Please give the number of lines in the entries below that hold "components", with no other words.

Stored records:
◇ ◇ ◇
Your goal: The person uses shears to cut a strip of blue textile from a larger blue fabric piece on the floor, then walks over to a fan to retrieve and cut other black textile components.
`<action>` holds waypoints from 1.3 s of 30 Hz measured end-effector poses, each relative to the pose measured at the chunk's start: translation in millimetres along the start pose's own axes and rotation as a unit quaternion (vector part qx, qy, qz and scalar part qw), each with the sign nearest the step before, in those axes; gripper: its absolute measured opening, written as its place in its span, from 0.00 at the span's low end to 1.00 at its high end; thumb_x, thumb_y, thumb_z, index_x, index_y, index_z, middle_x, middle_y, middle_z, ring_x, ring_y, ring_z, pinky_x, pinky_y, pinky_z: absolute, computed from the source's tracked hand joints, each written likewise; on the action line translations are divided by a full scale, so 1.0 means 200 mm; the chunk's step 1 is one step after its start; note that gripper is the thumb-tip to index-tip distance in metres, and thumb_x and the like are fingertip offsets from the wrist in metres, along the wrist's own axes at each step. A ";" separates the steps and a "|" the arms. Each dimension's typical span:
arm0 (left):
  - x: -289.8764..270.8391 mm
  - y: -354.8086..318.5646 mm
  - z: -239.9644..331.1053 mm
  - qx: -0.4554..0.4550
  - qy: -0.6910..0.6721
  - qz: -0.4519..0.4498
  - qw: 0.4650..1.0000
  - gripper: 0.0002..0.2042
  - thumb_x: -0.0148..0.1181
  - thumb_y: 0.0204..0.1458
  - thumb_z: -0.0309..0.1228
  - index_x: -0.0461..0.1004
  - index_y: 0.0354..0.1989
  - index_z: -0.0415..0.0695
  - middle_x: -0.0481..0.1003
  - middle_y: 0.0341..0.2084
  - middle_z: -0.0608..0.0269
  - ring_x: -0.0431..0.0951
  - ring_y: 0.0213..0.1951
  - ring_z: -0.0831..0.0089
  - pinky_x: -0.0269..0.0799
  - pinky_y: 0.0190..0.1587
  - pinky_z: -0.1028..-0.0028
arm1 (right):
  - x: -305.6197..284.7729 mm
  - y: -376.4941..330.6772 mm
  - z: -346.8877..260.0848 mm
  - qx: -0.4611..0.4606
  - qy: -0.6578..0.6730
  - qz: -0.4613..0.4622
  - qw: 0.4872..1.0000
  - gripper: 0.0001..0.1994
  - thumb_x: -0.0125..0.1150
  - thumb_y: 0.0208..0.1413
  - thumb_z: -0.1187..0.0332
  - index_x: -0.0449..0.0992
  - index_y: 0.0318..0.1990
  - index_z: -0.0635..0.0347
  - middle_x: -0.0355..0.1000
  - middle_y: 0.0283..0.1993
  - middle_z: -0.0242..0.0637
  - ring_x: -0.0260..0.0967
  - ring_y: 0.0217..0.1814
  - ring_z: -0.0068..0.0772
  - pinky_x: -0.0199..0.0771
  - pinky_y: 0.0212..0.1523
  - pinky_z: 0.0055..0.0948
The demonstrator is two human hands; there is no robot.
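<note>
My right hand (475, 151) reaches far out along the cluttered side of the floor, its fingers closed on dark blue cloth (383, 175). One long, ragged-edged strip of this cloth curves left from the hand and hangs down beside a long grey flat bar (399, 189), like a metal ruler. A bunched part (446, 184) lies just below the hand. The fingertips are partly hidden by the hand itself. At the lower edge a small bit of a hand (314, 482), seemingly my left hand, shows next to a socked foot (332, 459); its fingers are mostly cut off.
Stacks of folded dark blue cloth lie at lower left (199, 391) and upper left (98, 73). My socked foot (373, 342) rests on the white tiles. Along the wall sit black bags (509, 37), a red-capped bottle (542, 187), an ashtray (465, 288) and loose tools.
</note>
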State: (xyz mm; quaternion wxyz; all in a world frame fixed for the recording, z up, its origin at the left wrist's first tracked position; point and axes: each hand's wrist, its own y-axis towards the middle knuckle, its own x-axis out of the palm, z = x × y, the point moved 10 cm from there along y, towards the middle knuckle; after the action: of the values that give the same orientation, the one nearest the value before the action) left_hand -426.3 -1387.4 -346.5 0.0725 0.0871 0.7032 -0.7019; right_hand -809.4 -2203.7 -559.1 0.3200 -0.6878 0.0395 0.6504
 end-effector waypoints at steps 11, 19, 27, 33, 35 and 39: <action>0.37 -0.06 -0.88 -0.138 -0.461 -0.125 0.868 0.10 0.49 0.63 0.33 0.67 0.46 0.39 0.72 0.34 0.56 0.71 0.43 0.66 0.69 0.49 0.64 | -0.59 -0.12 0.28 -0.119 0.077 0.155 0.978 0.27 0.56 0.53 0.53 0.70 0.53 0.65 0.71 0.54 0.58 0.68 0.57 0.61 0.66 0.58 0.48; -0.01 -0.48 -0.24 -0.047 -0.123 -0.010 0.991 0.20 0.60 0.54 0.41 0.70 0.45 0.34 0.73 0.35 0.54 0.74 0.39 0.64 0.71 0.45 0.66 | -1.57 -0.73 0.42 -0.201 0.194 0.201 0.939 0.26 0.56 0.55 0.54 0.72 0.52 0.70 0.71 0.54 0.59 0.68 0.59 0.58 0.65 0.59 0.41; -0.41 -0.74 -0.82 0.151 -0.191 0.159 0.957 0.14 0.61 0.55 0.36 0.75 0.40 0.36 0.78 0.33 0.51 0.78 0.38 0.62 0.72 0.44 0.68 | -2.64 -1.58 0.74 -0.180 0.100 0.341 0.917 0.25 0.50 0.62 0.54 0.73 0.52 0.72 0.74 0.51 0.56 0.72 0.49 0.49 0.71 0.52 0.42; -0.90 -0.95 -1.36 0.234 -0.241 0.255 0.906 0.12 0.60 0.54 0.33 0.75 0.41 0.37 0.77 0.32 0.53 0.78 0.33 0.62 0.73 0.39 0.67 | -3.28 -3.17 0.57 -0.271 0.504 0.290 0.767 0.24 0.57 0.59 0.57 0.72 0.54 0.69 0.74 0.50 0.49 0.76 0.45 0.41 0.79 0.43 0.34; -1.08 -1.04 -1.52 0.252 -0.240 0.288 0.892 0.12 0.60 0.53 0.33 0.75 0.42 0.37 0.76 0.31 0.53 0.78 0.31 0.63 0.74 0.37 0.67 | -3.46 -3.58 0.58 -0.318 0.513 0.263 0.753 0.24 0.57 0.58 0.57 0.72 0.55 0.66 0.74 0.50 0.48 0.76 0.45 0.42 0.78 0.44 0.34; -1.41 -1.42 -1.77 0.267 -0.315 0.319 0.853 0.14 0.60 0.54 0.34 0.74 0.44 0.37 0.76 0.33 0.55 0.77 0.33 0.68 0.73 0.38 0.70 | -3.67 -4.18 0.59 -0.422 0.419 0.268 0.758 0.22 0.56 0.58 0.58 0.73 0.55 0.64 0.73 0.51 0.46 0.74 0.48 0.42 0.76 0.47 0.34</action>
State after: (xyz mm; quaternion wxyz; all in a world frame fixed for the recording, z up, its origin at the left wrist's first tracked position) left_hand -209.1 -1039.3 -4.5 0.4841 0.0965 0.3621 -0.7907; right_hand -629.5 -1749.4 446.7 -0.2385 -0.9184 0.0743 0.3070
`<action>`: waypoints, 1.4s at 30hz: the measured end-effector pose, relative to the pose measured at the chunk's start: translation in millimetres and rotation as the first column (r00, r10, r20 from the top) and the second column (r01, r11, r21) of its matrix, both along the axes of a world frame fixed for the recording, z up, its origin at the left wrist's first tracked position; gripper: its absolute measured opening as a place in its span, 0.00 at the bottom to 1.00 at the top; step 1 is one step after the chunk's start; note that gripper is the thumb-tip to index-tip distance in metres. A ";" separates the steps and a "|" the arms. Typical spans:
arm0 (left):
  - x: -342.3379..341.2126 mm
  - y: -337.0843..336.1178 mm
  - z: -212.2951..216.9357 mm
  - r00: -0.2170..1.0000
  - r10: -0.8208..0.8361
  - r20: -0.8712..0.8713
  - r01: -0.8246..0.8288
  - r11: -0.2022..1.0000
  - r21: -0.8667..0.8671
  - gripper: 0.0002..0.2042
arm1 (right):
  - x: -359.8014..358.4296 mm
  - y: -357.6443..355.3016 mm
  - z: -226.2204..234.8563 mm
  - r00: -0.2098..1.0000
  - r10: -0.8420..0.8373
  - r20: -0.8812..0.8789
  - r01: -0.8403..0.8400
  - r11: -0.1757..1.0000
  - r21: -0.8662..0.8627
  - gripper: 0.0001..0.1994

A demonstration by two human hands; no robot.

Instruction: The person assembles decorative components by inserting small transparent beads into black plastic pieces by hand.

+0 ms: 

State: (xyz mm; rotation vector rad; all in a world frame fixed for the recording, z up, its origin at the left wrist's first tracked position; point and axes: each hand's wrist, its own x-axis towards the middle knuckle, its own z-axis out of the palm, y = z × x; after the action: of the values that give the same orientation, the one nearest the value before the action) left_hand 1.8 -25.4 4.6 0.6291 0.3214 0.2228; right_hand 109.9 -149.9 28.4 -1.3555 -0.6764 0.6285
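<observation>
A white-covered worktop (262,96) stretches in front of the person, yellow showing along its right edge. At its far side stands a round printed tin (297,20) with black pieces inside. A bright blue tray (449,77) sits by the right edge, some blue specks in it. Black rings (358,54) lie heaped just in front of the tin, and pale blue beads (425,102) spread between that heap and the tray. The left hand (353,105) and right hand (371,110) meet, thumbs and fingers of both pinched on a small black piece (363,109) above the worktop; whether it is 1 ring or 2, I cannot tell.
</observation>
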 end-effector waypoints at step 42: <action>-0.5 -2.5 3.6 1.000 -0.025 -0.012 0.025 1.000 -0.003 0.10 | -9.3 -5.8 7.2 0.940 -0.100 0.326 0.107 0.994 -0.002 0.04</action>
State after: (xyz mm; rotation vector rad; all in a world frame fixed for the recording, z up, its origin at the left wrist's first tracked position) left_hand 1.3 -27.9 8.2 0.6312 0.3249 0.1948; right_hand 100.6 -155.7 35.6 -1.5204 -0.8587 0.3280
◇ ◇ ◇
[RESPONSE BOX] 2